To do: Reproduce every line of the data, exactly and without its pictures.

· · · · ·

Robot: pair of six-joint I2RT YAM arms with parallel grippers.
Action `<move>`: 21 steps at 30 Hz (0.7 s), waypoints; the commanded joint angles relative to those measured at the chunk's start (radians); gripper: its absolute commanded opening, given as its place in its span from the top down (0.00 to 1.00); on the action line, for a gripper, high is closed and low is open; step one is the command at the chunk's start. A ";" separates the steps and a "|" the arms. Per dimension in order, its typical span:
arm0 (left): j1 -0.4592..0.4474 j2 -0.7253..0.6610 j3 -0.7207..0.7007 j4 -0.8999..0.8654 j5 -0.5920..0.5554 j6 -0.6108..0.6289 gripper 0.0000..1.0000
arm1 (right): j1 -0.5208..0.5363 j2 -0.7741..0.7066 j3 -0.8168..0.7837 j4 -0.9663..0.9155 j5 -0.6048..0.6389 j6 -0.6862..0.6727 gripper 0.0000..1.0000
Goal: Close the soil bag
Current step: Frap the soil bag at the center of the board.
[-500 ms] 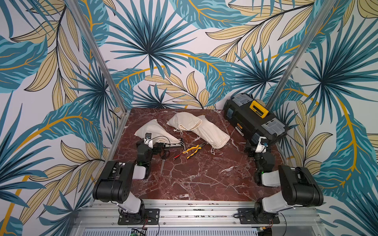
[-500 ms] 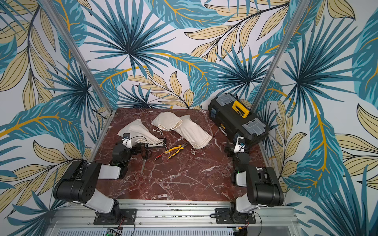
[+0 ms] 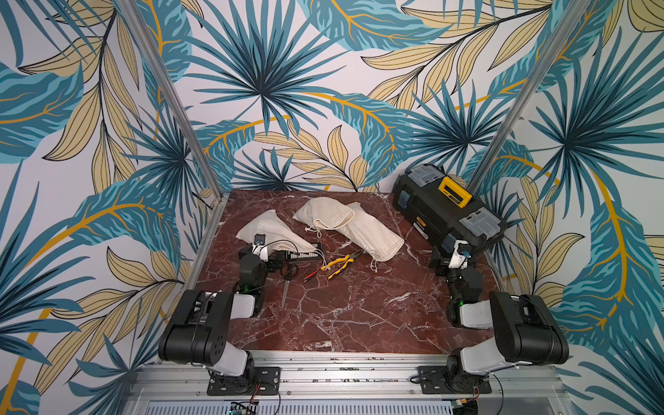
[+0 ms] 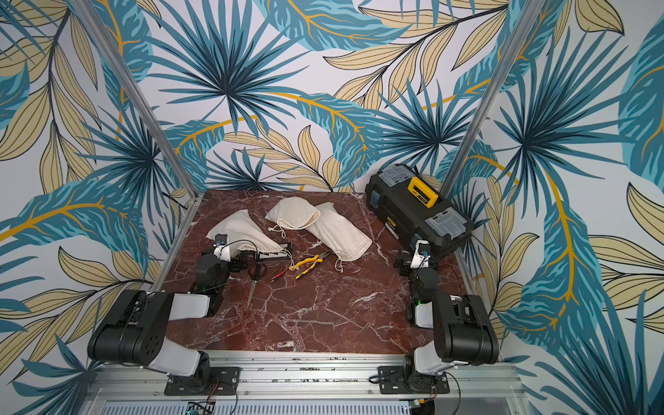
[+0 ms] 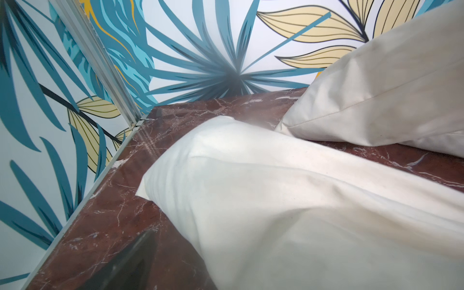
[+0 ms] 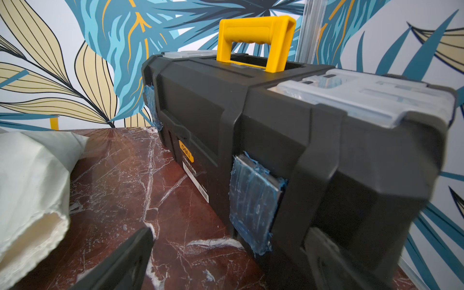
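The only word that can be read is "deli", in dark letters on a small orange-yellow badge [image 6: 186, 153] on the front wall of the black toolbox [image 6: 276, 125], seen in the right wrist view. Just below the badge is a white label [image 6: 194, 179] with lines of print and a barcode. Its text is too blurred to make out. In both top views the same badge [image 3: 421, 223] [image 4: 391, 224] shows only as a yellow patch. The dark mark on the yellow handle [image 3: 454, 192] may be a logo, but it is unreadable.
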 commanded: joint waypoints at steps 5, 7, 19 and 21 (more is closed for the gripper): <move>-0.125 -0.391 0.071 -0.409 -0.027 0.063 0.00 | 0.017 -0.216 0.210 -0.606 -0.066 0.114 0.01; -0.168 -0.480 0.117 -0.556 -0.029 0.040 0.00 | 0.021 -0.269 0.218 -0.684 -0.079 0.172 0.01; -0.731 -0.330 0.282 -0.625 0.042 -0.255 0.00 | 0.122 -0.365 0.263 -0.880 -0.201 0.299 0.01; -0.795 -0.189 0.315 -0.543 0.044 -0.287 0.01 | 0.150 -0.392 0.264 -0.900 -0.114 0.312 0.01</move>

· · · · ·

Written answer:
Robot: pair of six-joint I2RT YAM arms with parallel grippers.
Action `<move>`: 21 steps at 30 Hz (0.7 s), waypoints; the commanded joint angles relative to those measured at the chunk's start (radians); gripper: its absolute commanded opening, given as its place in its span from the top down (0.00 to 1.00); on the action line, for a gripper, high is closed and low is open; step one is the command at the chunk's start. A ";" separates the steps and a "|" the arms. Per dimension in order, its typical span:
arm0 (left): j1 -0.4592..0.4474 j2 -0.7253..0.6610 j3 -0.7207..0.7007 j4 -0.8999..0.8654 j5 -0.5920..0.5554 j6 -0.6108..0.6289 gripper 0.0000..1.0000
arm1 (right): j1 -0.5208..0.5363 j2 -0.7741..0.7066 j3 -0.8168..0.7837 j4 -0.9663..0.9155 j5 -0.6048..0.6389 j6 -0.6862..0.6727 gripper 0.0000..1.0000
Goal: Close the soil bag
Current step: Frap the soil bag at the center of the board.
[-500 ms] 
[-500 ms] 
[+0 ms] 
[+0 ms] 
[+0 ms] 
[+0 ms] 
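The only word that can be read is "deli", in dark letters on a small orange-yellow badge [image 6: 186, 153] on the front wall of the black toolbox [image 6: 276, 125], seen in the right wrist view. Just below the badge is a white label [image 6: 194, 179] with lines of print and a barcode. Its text is too blurred to make out. In both top views the same badge [image 3: 421, 223] [image 4: 391, 224] shows only as a yellow patch. The dark mark on the yellow handle [image 3: 454, 192] may be a logo, but it is unreadable.
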 commanded: joint waypoints at steps 5, 7, 19 and 21 (more is closed for the gripper): <move>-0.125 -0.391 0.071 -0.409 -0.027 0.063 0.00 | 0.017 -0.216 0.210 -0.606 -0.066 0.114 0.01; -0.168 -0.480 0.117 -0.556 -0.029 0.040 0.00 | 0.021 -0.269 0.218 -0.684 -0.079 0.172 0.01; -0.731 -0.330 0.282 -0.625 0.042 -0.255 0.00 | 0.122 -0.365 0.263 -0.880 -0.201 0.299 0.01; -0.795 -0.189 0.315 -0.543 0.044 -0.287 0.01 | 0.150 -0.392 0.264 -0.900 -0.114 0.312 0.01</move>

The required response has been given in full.